Он с жадностью припал к кружке. Капли воды застревали в свалявшейся бороде.
— Вот хорошо, полегчало… — Тихон вцепился черными пальцами в рукав охотника. — Слушай, Никита, может, я помру скоро. Все тебе скажу, все. Не хотел, да без покаяния тяжело помирать. Сверни-ка цигарку да посади меня.
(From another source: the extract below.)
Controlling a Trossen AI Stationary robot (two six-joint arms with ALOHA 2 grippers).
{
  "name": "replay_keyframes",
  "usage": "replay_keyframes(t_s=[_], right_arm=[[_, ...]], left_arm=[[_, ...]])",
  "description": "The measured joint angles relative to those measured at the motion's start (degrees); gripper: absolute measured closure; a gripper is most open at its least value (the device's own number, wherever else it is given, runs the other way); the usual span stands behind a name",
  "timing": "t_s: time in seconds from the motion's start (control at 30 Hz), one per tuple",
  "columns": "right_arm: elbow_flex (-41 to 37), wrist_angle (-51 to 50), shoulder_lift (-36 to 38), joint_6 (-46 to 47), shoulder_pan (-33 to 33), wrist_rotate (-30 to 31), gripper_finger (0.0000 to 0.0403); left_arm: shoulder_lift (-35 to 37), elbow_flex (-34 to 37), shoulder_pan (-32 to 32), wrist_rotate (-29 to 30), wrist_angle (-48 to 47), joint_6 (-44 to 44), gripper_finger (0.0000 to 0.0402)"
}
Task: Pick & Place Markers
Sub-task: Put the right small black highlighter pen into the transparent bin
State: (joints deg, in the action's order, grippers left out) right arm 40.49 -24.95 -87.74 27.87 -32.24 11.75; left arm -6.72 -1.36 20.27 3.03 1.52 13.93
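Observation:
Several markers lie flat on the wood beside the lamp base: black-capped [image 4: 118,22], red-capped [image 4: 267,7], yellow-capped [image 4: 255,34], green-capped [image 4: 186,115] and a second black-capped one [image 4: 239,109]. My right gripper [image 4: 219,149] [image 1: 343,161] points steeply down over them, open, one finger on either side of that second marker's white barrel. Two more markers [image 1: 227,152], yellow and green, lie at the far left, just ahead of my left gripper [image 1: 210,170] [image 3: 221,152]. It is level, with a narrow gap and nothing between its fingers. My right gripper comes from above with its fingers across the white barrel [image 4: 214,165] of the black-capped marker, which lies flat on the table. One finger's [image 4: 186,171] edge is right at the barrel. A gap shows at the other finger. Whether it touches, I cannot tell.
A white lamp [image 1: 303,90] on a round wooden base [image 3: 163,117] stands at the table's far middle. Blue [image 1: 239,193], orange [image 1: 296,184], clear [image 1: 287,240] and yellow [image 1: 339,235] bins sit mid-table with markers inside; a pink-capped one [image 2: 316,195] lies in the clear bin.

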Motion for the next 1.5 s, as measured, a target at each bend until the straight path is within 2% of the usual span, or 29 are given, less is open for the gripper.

Вот так, а сюда, под бок, подложи что-нибудь, — Селиверстов говорил торопливо, будто боялся, что не успеет сказать всего. Жадно затягивался дымом, кашлял. — Я все тебе скажу, как попу на исповеди, а там уж суди.
— Бог нам судья, я тоже грешен.
— Грешен, — обрадованно подтвердил Селиверстов, — еще как! Офицера-то в Златогорске ты удавил. Поделом ему, собаке. Не ты, так я бы с ним за Нютку рассчитался. Любил ее, хоть и не мне досталась. Зато и на тебя лютый был… Как вы свадьбу сыграли, совсем голову потерял. Хотел спалить хоромину вашу, а рука не поднялась. Потом думал тебя темной ночкой булыжником по башке и дело с концом. Из-за Нютки пожалел опять-таки. Она бы горя не перенесла, царство ей небесное. Встал ты мне поперек дороги, как кость в горле… Не хмурься, мне теперича все говорить можно.
— Говори, — глухо отозвался Никита и, пыхнув трубкой, скрылся от собеседника за клубами табачного дыма.
— Я и про то знаю, — снова послышался свистящий шепот Тихона, — как ты есаула с энтим, очкастым, в пропасть отправил. Ловок! Рук не замарал… Чистые они у тебя.
— Тихон!
— Что, не сладко? — Селиверстов смотрел горящими глазами на бледного охотника, и радостно видел, как бьет по нему каждое слово. — Кричали они, когда в пропасть-то падали… Ты не слышал, тебя там не было. А когда пришел на дело рук своих полюбоваться, хотел я и тебя к ним в пропасть отправить, да опять Нютка помешала. Ангел-хранитель она твой. А есаул и очкастый и сейчас там. Ежели снег расковырять…
— Замолчи! — крикнул Плетнев и сжал кулаки.
— Ударить хочешь? Ну, бей, бей, — Тихон опять нехорошо усмехнулся, и заговорил уже другим голосом. — Несчастный я человек, Никита. Не удалась жизнь-то. Ну, да черт с ней. Теперь не вернешь и не поправишь. Вот я думаю: одни люди живут да радуются и всего-то у них вдоволь, а у других нет ни шиша, словно проклятые они, хоть и робят всю жизнь. Отчего так? Все одинаковы, все под одним богом ходят, а живут разно. Злой я на людей. Хотел деньжонок скопить, уйти из наших гиблых мест — не вышло. Запил с горя. А потом матушка померла… Плохой я был сын. И теперь этот грех у меня пудовым камнем лежит… Вскорости я человека загубил… Штейгера Наума Солодкова. Золотишка самую малость прихватил, а он, торопыга, меня за руку — цап! Я туда, сюда, деваться некуда. Слезно молил: отпусти, не сказывай, пополам поделим и ни одна душа знать не будет. Куда там! Пойдем, говорит, в контору. Ах, так! Полоснул его лопаткой по башке, он душу богу отдал. Вот и пришлось в тайгу бежать. Забился в самую глухомань, день и ночь дрожал, ночами не спал: вот поймают. Каждого шороха пугался.